We release in one week iterations, deploying upgrades every Thursday afternoon from our San Francisco office. Most of the time our database schema migrations don’t require any downtime, and we’re able to upgrade the site live. However, our last couple upgrades have required downtime as we changed the way we store repositories on disk in preparation for an upcoming 50TB storage deployment. The database migration took 20 minutes. We try to keep these sorts of disruptive upgrades to a minimum, but sometimes there’s no way to avoid taking the site offline for a few moments in order to make fundamental changes to our infrastructure.
On May 6th our load balancers reached the maximum number of connections they’re configured to accept. We’ve seen this problem happen twice now, but this time it happened when everyone on our team was sleeping. We weren’t as quick to react to SMS alerts and phone calls as we normally are since it happened in the middle of the night. We use HAProxy for load balancing, which is a lovely piece of software. It’s well documented and the author Willy Tarreau graciously answers questions on mailing lists and forums. When we originally setup HAProxy we read through the excellent documentation and scoured the web for examples. We probably should have stuck to the official docs, but instead we ended up copying a very high timeout setting from a published HAProxy config from a popular social media site. In our configuration the high timeout resulted in a large number of connections in CLOSE_WAIT state, which built up until we maxed out HAProxy. We’ve lowered that high timeout setting on our load balancers and we setup additional monitoring to prevent it from happening again.
We’ve been having ongoing issues with our database connection pooler, pgbouncer, closing connections to our database instead of pooling them. We’ve known about the problem for a while, but it became more pronounced with recent spikes in activity. We’ve made improvements to our pgbouncer configuration to mitigate the issue, and we’re working on changes to the way the site manages database connections that should fix the issue. We’ll follow up with another blog post providing more technical details later in the week.

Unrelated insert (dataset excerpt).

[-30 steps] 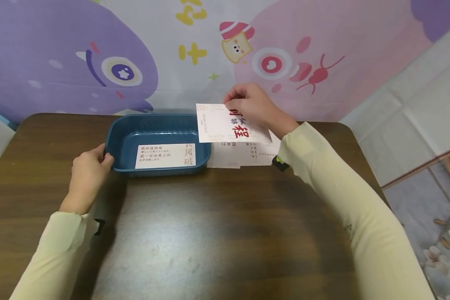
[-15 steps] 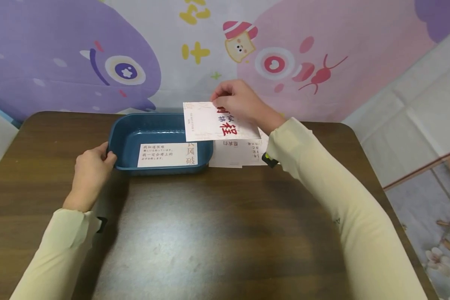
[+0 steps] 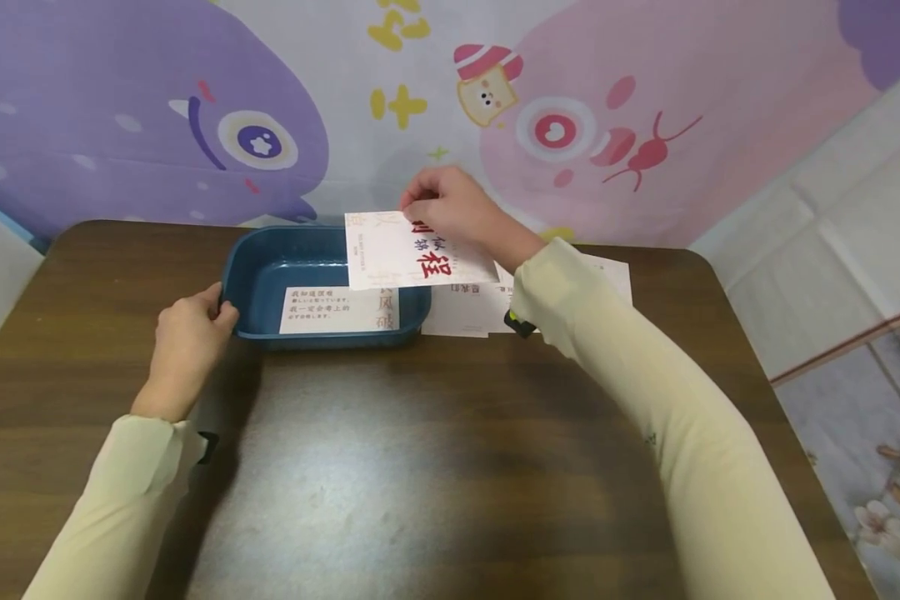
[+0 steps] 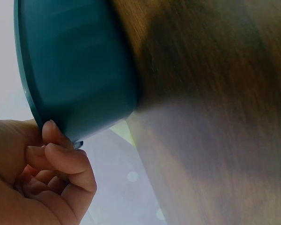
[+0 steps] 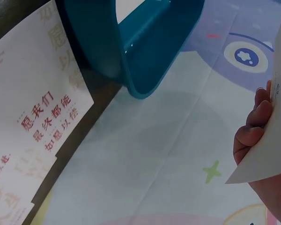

For the past two weeks we’ve received occasional alerts indicating requests to our application servers periodically timing out. We’ve been really concerned as it indicated overall degradation in our site’s performance. This particular problem was very difficult to troubleshoot. Unlike an internal server error which would result in log entries and Django error emails, our Gunicorn workers were simply timing out. It was pretty clear something was blocking Gunicorn, but since Gunicorn SIGKILLs it’s workers after they timeout there was little chance to log the problem. This sparked the curiosity of one of our developers, Erik van Zijst . As a 20% project he wrote a Django middleware we call Dogslow that logs slow requests with full tracebacks. Once we deployed Dogslow to production we quickly realized one of our NFS servers was being heavily loaded by backup software and another was slowed down by our Redis instance. Our data center staff resolved the backup issue by downgrading to an older version of the software and we migrated Redis to another host to free up resources. We’ll follow up with another post detailing the work we did to develop Dogslow today.